* Problem description:
Every line below should be copied out exactly.

....

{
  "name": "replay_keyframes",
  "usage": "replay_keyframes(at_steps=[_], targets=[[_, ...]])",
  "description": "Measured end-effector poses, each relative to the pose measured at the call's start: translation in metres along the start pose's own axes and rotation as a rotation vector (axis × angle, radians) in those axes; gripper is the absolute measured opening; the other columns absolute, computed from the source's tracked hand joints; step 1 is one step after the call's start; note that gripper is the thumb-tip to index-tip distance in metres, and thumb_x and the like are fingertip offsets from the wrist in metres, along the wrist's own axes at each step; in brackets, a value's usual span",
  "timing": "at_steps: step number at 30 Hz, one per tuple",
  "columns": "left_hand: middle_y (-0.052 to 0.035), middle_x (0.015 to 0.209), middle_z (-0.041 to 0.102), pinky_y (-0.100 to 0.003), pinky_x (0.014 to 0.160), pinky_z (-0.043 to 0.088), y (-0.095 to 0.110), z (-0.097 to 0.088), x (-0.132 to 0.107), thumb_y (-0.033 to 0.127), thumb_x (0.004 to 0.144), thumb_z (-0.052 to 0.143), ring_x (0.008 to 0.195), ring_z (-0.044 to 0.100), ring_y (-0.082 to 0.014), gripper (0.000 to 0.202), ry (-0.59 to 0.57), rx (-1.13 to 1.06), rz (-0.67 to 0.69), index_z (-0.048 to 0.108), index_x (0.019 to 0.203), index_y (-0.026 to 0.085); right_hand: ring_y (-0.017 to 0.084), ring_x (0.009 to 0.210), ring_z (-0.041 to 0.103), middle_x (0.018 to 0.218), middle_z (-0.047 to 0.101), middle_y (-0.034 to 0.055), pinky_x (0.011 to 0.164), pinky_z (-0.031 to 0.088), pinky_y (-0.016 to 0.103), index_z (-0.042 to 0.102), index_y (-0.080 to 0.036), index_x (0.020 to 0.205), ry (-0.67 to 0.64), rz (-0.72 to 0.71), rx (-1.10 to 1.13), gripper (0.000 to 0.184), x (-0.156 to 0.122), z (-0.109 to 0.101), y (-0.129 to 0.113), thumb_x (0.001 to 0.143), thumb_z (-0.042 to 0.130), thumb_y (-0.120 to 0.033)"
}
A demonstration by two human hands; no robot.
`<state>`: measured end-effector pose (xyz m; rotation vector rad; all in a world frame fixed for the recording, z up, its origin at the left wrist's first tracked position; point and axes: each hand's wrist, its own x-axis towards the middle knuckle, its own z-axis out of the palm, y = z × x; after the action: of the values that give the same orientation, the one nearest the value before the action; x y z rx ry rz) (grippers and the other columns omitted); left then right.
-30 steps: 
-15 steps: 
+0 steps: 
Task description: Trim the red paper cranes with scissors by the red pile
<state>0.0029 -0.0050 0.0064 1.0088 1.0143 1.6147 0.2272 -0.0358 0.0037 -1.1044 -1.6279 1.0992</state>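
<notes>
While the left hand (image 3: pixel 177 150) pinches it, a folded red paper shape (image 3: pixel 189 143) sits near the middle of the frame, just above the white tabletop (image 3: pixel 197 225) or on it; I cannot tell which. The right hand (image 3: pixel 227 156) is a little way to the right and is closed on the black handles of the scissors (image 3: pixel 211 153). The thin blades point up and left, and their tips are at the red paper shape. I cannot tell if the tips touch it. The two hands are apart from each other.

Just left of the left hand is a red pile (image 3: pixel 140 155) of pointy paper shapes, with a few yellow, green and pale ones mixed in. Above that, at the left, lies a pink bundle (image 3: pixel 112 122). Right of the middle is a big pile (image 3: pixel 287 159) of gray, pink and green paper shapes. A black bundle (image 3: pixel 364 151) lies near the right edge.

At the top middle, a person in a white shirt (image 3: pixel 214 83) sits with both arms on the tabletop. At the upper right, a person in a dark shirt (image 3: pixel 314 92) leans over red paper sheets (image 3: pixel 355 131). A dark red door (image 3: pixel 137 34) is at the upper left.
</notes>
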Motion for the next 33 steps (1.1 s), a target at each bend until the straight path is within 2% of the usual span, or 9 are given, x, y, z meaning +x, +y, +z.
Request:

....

* Result for this task:
{
  "name": "replay_keyframes",
  "usage": "replay_keyframes(at_steps=[_], targets=[[_, ...]])",
  "description": "Measured end-effector poses, each relative to the pose measured at the call's start: translation in metres along the start pose's own axes and rotation as a rotation vector (axis × angle, radians) in those axes; gripper is the absolute measured opening; the other columns absolute, computed from the source's tracked hand joints; step 1 is one step after the call's start; note that gripper is the thumb-tip to index-tip distance in metres, and thumb_x and the like are fingertip offsets from the wrist in metres, along the wrist's own axes at each step; in brackets, a value's usual span",
  "timing": "at_steps: step number at 30 Hz, one per tuple",
  "columns": "left_hand: middle_y (-0.052 to 0.035), middle_x (0.015 to 0.209), middle_z (-0.041 to 0.102), pinky_y (-0.100 to 0.003), pinky_x (0.014 to 0.160), pinky_z (-0.043 to 0.088), y (-0.095 to 0.110), z (-0.097 to 0.088), x (-0.132 to 0.107), thumb_y (-0.033 to 0.127), thumb_x (0.004 to 0.144), thumb_z (-0.052 to 0.143), ring_x (0.008 to 0.195), ring_z (-0.044 to 0.100), ring_y (-0.082 to 0.014), gripper (0.000 to 0.202), ry (-0.59 to 0.57), rx (-1.13 to 1.06), rz (-0.67 to 0.69), index_z (-0.048 to 0.108), index_x (0.019 to 0.203), index_y (-0.026 to 0.085); right_hand: ring_y (-0.017 to 0.084), ring_x (0.009 to 0.210), ring_z (-0.041 to 0.103), middle_x (0.018 to 0.218), middle_z (-0.047 to 0.101), middle_y (-0.034 to 0.055), pinky_x (0.011 to 0.164), pinky_z (-0.031 to 0.088), pinky_y (-0.016 to 0.103), index_z (-0.042 to 0.102), index_y (-0.080 to 0.036), index_x (0.020 to 0.205), ry (-0.67 to 0.64), rz (-0.72 to 0.71), rx (-1.10 to 1.13), gripper (0.000 to 0.184), x (-0.156 to 0.122), z (-0.109 to 0.101), y (-0.129 to 0.113), thumb_x (0.001 to 0.143), thumb_z (-0.042 to 0.130), thumb_y (-0.120 to 0.033)"
}
A demonstration by two human hands; no robot.
`<state>`: measured end-effector pose (xyz m; rotation vector rad; all in a world frame fixed for the recording, z up, its origin at the left wrist's first tracked position; point and axes: each hand's wrist, its own x-axis towards the middle knuckle, its own z-axis out of the palm, y = z × x; after the action: of the values that give the same orientation, the one nearest the value before the action; x y z rx ry rz) (grippers and the other columns omitted); left then right.
-30 steps: 
-15 steps: 
+0 steps: 
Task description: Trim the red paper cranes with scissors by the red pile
<state>0.0029 -0.0050 0.0064 1.0088 1.0143 1.6147 0.2272 -0.0358 0.0037 -1.1044 -1.6279 1.0992</state>
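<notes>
While the left hand (image 3: pixel 177 150) pinches it, a folded red paper shape (image 3: pixel 189 143) sits near the middle of the frame, just above the white tabletop (image 3: pixel 197 225) or on it; I cannot tell which. The right hand (image 3: pixel 227 156) is a little way to the right and is closed on the black handles of the scissors (image 3: pixel 211 153). The thin blades point up and left, and their tips are at the red paper shape. I cannot tell if the tips touch it. The two hands are apart from each other.

Just left of the left hand is a red pile (image 3: pixel 140 155) of pointy paper shapes, with a few yellow, green and pale ones mixed in. Above that, at the left, lies a pink bundle (image 3: pixel 112 122). Right of the middle is a big pile (image 3: pixel 287 159) of gray, pink and green paper shapes. A black bundle (image 3: pixel 364 151) lies near the right edge.

At the top middle, a person in a white shirt (image 3: pixel 214 83) sits with both arms on the tabletop. At the upper right, a person in a dark shirt (image 3: pixel 314 92) leans over red paper sheets (image 3: pixel 355 131). A dark red door (image 3: pixel 137 34) is at the upper left.
</notes>
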Motion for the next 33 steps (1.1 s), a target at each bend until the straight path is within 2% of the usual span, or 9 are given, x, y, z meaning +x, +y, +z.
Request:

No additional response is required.